INTERVIEW EXCLUSIVE AVEC MATTHIAS, DE MACCHABEE ARTWORKS

Chez Astobelarra, nous aimons soigner nos couvertures pour que les livres que nous publions aient une identité marquée. Le premier contact avec une œuvre (toujours visuel) revêt pour nous une importance non négligeable. Ainsi, même si l'habit ne fait pas le moine, nous faisons en sorte que ce dernier soit sur son 31 autant que faire se peut.

Certaines couvertures sont le fruit de notre travail personnel ; d'autres nécessitent de faire appel à des artistes (peintres ou illustrateurs) lorsque le projet dépasse nos capacités techniques. Pour la première fois dans l'histoire d'Astobelarra, nous avons décidé de passer un de nos mercenaires à la question afin de vous en apprendre un peu plus sur ces barbouilleurs de l'ombre.
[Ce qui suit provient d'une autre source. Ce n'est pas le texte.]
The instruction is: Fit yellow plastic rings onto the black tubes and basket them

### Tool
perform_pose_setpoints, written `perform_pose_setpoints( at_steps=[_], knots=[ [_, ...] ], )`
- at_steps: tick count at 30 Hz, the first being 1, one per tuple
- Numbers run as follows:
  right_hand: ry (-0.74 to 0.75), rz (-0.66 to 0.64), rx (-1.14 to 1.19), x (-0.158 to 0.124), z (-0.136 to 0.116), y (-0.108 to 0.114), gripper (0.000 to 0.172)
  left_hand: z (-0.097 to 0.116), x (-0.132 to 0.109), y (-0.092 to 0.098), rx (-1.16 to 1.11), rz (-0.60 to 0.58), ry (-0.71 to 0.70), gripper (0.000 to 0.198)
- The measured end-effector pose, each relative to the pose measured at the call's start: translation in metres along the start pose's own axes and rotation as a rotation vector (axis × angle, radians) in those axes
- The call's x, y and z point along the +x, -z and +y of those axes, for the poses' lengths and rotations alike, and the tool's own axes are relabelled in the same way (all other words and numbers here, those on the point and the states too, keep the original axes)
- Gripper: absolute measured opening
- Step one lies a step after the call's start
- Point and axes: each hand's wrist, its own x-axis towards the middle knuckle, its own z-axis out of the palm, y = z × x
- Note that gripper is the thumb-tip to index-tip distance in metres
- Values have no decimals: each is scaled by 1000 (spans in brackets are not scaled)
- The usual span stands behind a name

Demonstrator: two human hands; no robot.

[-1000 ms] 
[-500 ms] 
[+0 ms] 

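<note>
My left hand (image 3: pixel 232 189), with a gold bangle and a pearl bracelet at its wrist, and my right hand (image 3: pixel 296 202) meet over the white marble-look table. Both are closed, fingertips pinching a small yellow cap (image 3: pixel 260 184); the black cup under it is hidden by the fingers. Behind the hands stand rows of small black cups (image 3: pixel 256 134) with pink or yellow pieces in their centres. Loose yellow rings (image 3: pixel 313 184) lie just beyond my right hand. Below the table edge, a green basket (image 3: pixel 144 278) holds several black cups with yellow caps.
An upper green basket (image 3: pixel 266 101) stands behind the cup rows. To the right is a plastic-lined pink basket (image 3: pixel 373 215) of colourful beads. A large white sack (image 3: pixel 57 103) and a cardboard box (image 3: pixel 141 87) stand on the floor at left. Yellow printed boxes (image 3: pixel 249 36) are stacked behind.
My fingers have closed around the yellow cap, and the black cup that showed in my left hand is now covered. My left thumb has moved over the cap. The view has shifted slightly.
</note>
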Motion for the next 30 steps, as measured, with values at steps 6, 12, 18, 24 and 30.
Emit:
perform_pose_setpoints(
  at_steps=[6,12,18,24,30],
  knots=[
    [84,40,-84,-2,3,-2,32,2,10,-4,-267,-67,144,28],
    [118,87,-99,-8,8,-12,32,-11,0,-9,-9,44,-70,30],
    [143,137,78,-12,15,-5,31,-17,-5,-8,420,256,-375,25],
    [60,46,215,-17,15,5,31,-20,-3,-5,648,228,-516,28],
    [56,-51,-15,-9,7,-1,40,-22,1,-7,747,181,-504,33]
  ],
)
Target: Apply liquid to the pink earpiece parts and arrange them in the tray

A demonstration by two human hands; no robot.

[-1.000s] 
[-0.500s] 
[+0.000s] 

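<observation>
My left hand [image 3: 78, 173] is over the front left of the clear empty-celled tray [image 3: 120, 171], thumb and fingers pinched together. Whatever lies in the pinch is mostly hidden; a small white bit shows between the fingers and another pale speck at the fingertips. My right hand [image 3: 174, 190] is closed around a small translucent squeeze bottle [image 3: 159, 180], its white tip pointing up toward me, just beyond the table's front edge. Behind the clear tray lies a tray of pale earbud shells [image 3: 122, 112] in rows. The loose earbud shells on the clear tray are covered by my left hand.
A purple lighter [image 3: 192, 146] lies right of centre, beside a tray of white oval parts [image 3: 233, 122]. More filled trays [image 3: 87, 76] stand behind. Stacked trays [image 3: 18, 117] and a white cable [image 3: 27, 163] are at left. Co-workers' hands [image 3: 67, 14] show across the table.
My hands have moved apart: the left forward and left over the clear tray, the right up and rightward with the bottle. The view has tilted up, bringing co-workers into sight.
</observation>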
Et c'est Thomas qui s'y colle, pas peu fier de l'avoir découvert grâce à l'émission de radio Paroles de metal(l)eux !

Mesdames et messieurs, préparez-vous à faire connaissance avec... (roulement de tambour) Matthias de Macchabée artworks !

                       

Astobelarra : Pour commencer, peux-tu nous présenter ton travail ?

Matthias : Salut Thomas, salut Astobelarra : avant toute chose, je tiens à vous remercier pour cette interview bien sympathique. Nous, les illustrateurs, avons moins souvent l'occasion de nous exprimer sur notre art que les musiciens ou les écrivains, alors c'est avec grand plaisir que je répondrai à vos questions aujourd'hui !
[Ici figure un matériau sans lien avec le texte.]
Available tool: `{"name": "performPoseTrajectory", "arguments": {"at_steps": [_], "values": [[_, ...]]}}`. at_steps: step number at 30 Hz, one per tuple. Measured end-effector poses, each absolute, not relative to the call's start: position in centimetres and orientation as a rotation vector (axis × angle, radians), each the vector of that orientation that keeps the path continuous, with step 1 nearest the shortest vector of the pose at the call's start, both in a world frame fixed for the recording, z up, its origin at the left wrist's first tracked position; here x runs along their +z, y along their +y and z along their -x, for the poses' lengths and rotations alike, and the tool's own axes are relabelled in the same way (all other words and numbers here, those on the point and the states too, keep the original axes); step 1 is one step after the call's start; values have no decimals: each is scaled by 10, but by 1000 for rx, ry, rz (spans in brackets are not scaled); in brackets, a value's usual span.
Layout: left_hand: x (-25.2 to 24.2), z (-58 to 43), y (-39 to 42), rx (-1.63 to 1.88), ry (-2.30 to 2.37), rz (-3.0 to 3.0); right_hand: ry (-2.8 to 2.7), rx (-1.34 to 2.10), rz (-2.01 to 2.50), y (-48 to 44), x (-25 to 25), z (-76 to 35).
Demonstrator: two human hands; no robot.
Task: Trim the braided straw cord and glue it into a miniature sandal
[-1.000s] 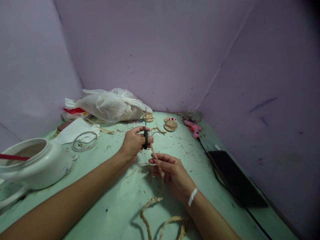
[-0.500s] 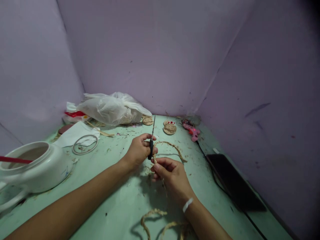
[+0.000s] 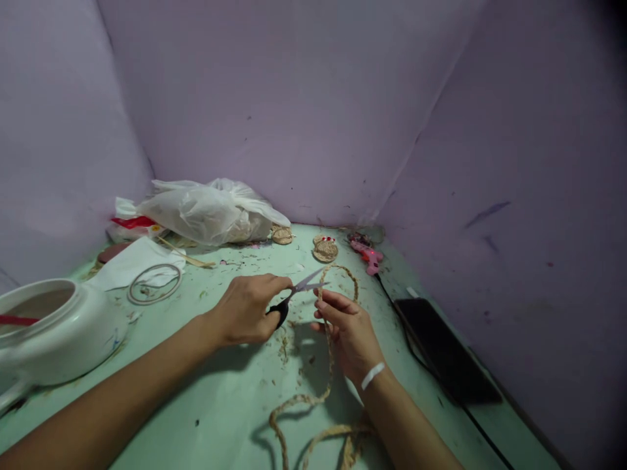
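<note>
left hand (image 3: 245, 310) is closed around one pair of scissors (image 3: 300, 290), blades apart beside the rope. right hand (image 3: 350, 329) pinches one braided rope (image 3: 300, 401), which loops above the fingers and trails onto the green table (image 3: 230, 391). behind: two woven discs (image 3: 325, 250), one pink glue gun (image 3: 366, 252).

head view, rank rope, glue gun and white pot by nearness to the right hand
1. rope, held in the right hand.
2. glue gun, just beyond it, at the back.
3. white pot, far off on the left.
</note>
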State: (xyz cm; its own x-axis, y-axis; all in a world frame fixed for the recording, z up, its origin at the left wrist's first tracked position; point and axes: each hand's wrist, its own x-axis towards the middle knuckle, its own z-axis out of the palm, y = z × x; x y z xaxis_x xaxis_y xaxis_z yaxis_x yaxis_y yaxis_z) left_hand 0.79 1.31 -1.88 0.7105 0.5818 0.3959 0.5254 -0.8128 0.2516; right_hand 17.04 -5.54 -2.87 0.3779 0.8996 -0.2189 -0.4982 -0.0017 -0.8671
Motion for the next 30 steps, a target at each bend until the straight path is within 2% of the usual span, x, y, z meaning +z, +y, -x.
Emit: {"name": "performPoseTrajectory", "arguments": {"at_steps": [9,30], "values": [[-26,-10,13,639,848,-3035,-467,1180,1121,-58,-25,-168],[-34,-10,16,618,747,-2964,-586,1078,1184,-56,-31,-168]]}}
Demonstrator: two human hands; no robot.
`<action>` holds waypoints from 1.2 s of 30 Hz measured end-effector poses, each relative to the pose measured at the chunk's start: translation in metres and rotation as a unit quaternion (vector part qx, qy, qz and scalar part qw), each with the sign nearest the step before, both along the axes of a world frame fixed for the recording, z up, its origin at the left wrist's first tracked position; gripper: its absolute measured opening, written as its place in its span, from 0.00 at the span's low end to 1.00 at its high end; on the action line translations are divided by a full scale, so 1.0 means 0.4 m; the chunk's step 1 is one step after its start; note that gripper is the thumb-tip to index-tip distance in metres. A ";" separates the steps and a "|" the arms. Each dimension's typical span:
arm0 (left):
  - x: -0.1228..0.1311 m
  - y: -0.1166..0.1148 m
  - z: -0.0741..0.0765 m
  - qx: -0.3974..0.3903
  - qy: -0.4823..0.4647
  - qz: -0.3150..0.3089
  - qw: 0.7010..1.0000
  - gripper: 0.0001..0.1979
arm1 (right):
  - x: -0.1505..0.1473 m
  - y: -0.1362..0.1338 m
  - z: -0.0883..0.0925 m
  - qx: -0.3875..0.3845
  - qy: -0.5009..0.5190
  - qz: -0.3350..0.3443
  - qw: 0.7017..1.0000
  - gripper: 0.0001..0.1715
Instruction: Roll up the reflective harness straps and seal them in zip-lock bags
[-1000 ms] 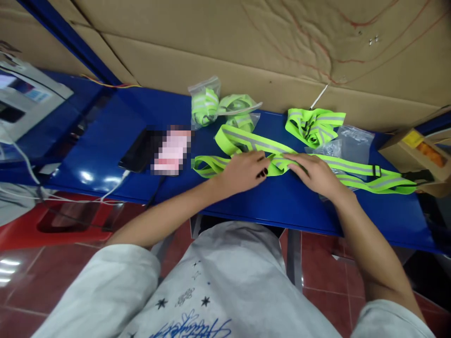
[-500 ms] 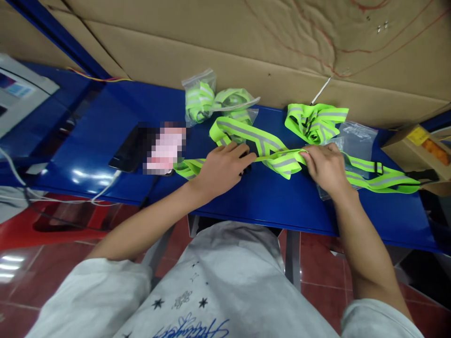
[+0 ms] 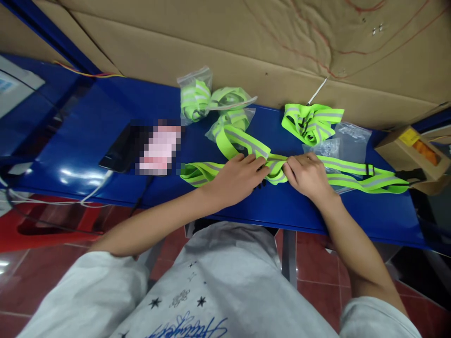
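Note:
A long neon-yellow reflective strap (image 3: 355, 170) with grey stripes lies stretched across the blue table (image 3: 105, 155). My left hand (image 3: 239, 176) and my right hand (image 3: 306, 174) rest close together on its middle, fingers curled and pinching the strap where it crosses. One end of the strap loops off to the left; the other runs right to a black buckle (image 3: 408, 175).
A folded strap (image 3: 312, 123) lies behind my right hand beside empty clear bags (image 3: 347, 138). Bagged straps (image 3: 195, 96) sit at the back. A dark phone (image 3: 121, 150) lies left, a cardboard box (image 3: 412, 152) far right, a cardboard wall behind.
My hands have come together and lowered the strap's middle onto the table; half a second ago the right hand held it raised and farther right.

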State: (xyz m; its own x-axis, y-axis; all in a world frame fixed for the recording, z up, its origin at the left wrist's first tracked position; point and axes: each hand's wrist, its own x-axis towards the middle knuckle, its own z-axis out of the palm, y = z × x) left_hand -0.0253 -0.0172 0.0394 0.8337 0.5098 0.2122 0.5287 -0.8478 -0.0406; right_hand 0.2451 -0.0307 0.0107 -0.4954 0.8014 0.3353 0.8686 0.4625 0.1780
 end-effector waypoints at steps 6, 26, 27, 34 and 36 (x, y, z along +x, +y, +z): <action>-0.028 -0.001 -0.011 0.048 -0.006 -0.008 0.999 0.13 | 0.031 -0.002 0.003 0.028 0.108 -0.135 0.985 0.30; 0.008 0.026 -0.042 -0.134 0.028 0.064 0.989 0.23 | 0.134 -0.011 0.101 0.067 0.230 -0.055 0.969 0.13; 0.002 0.033 -0.047 -0.145 0.034 0.069 0.987 0.22 | 0.141 -0.023 0.107 0.033 0.205 -0.015 0.978 0.14; -0.030 0.060 -0.001 -0.178 0.024 0.191 0.965 0.31 | 0.140 -0.141 0.106 0.011 -0.048 0.091 0.995 0.22; -0.027 0.070 0.014 -0.184 0.011 0.248 0.951 0.36 | 0.131 -0.174 0.097 0.013 -0.094 0.093 0.991 0.16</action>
Commençons donc par le commencement : je me nomme Matthias R. R. Bonhoure-Abercrombie (ou plus simplement Matthias Bonhoure, mais je me dis que ça fait davantage écrivain connu d'utiliser mon patronyme entier pour cette interview), et je suis un artiste-illustrateur spécialisé dans la fantasy et l'horreur. Je signe mes œuvres du nom de Macchabée, un pseudonyme que j'ai commencé à utiliser à la fin de l'année 2020, peu après mes premières contributions artistiques avec des groupes de metal, car avant de travailler avec le monde de l'édition j'ai démarré comme illustrateur pour les groupes de musiques extrêmes, et c'est encore aujourd'hui ce qui occupe l'essentiel de mon activité. Les groupes me contactent pour leurs logos ou leurs pochettes d'album, parfois même pour des motifs de tee-shirts, soit avec une idée bien précise en tête qu'ils me soumettent, soit en me donnant carte blanche afin que je donne forme à leur imaginaire.

 

A. : Ta collaboration avec Astobelarra est-elle une première dans le monde de la littérature ?
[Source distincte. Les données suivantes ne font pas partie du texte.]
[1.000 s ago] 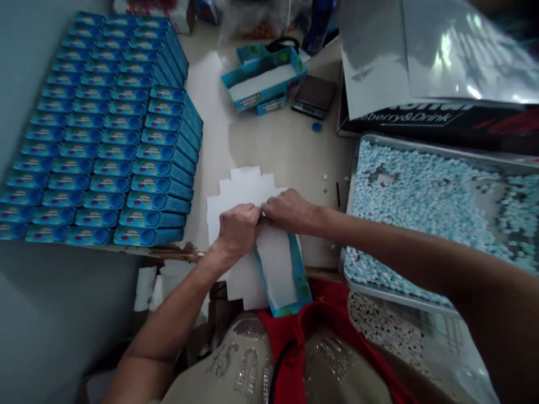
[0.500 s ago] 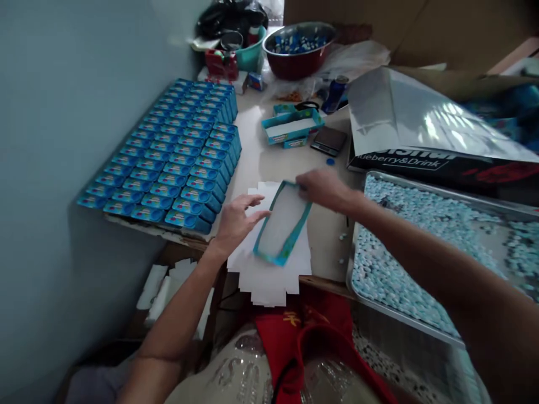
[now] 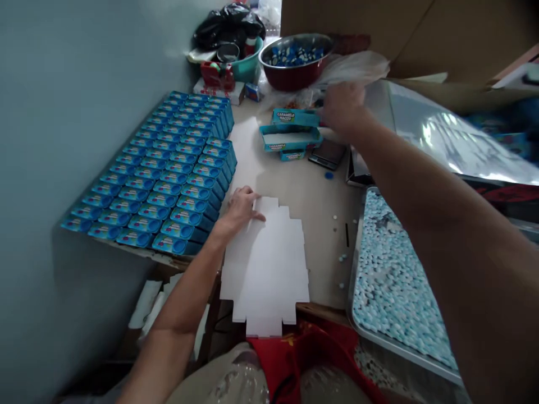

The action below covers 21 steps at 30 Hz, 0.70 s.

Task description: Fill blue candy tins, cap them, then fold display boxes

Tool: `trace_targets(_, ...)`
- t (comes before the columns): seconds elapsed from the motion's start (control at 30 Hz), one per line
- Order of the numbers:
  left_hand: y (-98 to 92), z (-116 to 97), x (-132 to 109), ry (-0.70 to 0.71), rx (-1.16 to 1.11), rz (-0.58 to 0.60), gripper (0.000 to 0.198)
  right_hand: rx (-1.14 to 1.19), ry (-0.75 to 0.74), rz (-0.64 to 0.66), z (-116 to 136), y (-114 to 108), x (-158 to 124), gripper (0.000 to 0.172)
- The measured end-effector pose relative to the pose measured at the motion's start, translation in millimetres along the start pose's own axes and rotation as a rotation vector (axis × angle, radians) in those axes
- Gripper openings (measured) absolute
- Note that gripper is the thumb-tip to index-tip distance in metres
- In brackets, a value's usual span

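Observation:
Flat white die-cut card [image 3: 269,264] lies at the table's front edge. At its upper left corner rests my left hand [image 3: 243,207], thumb and fingers apart, nothing held. Farther back, my right hand [image 3: 343,104] is blurred by motion, just right of a blue carton [image 3: 296,117] that stands behind another open blue tray box [image 3: 290,139]. Whether its fingers touch that carton cannot be made out. A smaller blue box [image 3: 292,155] sits in front of the tray box, and a dark scale [image 3: 327,154] lies below my right hand.
Rows of blue packages [image 3: 164,174] cover the table's left side. A metal tray [image 3: 356,303] of small pale-blue pieces stands at the right, with a silver-lined box [image 3: 421,129] behind. A bowl [image 3: 290,76] of blue and white pieces and a teal basin [image 3: 248,67] are at the back.
My right hand has moved up and away from the white card. The open blue box has left the card, and a blue carton now stands at the back beside my right hand.

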<state>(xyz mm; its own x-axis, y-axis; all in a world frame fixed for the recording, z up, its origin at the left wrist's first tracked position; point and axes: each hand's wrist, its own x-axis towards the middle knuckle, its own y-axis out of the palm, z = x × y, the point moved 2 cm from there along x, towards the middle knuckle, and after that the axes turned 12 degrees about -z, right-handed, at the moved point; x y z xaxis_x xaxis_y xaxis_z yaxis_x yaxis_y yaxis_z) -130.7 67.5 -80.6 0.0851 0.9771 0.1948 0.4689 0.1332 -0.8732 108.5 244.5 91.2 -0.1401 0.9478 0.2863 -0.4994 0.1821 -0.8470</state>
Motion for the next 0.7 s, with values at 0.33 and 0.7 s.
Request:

M. Oui et non. D'une certaine façon, on peut dire que c'est une première car il s'agit de ma première collaboration durable avec une maison d'édition : à l'heure où j'écris, j'ai peint les couvertures de trois ouvrages publiés chez Astobelarra (Les Sens Hors des Nerfs de Thomas Ponté, Voisin Voisine de Janette Ananos et Les Enquêtes de Mister Dingle : Panique en coulisses de Constance Dufort). Toutefois, j'avais déjà réalisé la première et la quatrième de couverture du roman L'Enigme des Deux Sociétés Secrètes de Jean-François Van Houteer, mais l'ouvrage n'a été publié qu'au troisième trimestre de 2025 alors que les deux peintures digitales avaient été réalisées en 2022. Les livres d'Astobelarra sont donc les premiers que j'ai pu tenir entre mes mains, et j'en suis très fier !

D'ailleurs, depuis les premières commandes pour Astobelarra j'ai illustré mon propre livre pour enfant qui s'intitule La Légende de la Fée des Dents et du Roi Souris et je me lance avec un ami sur un recueil de contes et de légendes illustrées de son univers fantastique : plus d'infos en 2026 !

 

A. : Selon toi, y a-t-il une différence entre réaliser un visuel pour un groupe et une couverture de roman ?

M. : Du point de vue de la méthode et de l'art, il n'y a pas grand-chose qui diffère selon moi. Qu'il s'agisse de la création d'un logo, d'un artwork pour un groupe ou d'une couverture de livre, je considère cela comme un travail d'équipe : les commandes que je traite sont pour moi comme des co-créations, des œuvres qui résultent d'un travail commun d'un groupe / auteur et d'un artiste. Le client vient me trouver avec ses envies et ses attentes ; de mon côté je lui apporte mon savoir-faire, mon style et ma vision d'artiste : au bout du compte, la rencontre des deux permet d'enrichir le tout.

Je cherche toujours à comprendre l'imaginaire des personnes avec qui je travaille. Je m'intéresse donc aux thèmes portés, aux symboles utilisés, aux paroles ou passages évocateurs, et à l'histoire développée par le livre ou l'album musical afin de proposer un premier concept pertinent. Quand le client a déjà une idée précise de ce qu'il veut – ce qui était le cas des trois couvertures réalisées pour Astobelarra – je n'ai pas forcément besoin d'autant de précisions sur le contexte, mais cela peut m'aider à proposer une vision un peu différente, et enrichir l’œuvre.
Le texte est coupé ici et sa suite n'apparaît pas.